Problem requirements:
Copy the entire listing, down to the final line, exactly.

----- Dataset content -----

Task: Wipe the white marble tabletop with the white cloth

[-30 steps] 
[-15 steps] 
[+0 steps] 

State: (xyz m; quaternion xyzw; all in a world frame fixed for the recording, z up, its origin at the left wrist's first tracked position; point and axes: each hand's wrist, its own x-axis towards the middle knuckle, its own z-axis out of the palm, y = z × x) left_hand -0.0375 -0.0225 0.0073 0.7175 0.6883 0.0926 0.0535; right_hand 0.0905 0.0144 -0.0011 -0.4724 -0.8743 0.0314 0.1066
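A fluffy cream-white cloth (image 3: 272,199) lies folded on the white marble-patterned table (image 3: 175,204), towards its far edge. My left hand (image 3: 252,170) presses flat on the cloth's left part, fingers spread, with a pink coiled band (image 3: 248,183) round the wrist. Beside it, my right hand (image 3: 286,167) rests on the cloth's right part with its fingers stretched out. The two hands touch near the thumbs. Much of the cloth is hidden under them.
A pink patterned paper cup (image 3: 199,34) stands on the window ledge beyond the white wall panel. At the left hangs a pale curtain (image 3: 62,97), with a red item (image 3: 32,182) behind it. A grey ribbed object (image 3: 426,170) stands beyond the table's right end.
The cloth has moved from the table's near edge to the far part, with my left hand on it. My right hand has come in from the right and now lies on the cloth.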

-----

Your solution:
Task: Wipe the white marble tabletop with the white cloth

[-30 steps] 
[-15 steps] 
[+0 steps] 

State: (xyz m; quaternion xyzw; all in a world frame fixed for the recording, z up, its origin at the left wrist's first tracked position; point and axes: each hand's wrist, its own x-axis towards the middle knuckle, its own z-axis out of the palm, y = z × x) left_hand -0.0375 -0.0225 0.0073 0.7175 0.6883 0.0926 0.0535; right_hand 0.0905 0.0144 -0.0011 -0.4724 -0.8743 0.0314 0.1066
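A fluffy cream-white cloth (image 3: 272,199) lies folded on the white marble-patterned table (image 3: 175,204), towards its far edge. My left hand (image 3: 252,170) presses flat on the cloth's left part, fingers spread, with a pink coiled band (image 3: 248,183) round the wrist. Beside it, my right hand (image 3: 286,167) rests on the cloth's right part with its fingers stretched out. The two hands touch near the thumbs. Much of the cloth is hidden under them.
A pink patterned paper cup (image 3: 199,34) stands on the window ledge beyond the white wall panel. At the left hangs a pale curtain (image 3: 62,97), with a red item (image 3: 32,182) behind it. A grey ribbed object (image 3: 426,170) stands beyond the table's right end.
The cloth has moved from the table's near edge to the far part, with my left hand on it. My right hand has come in from the right and now lies on the cloth.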

With the output given, the exercise is complete.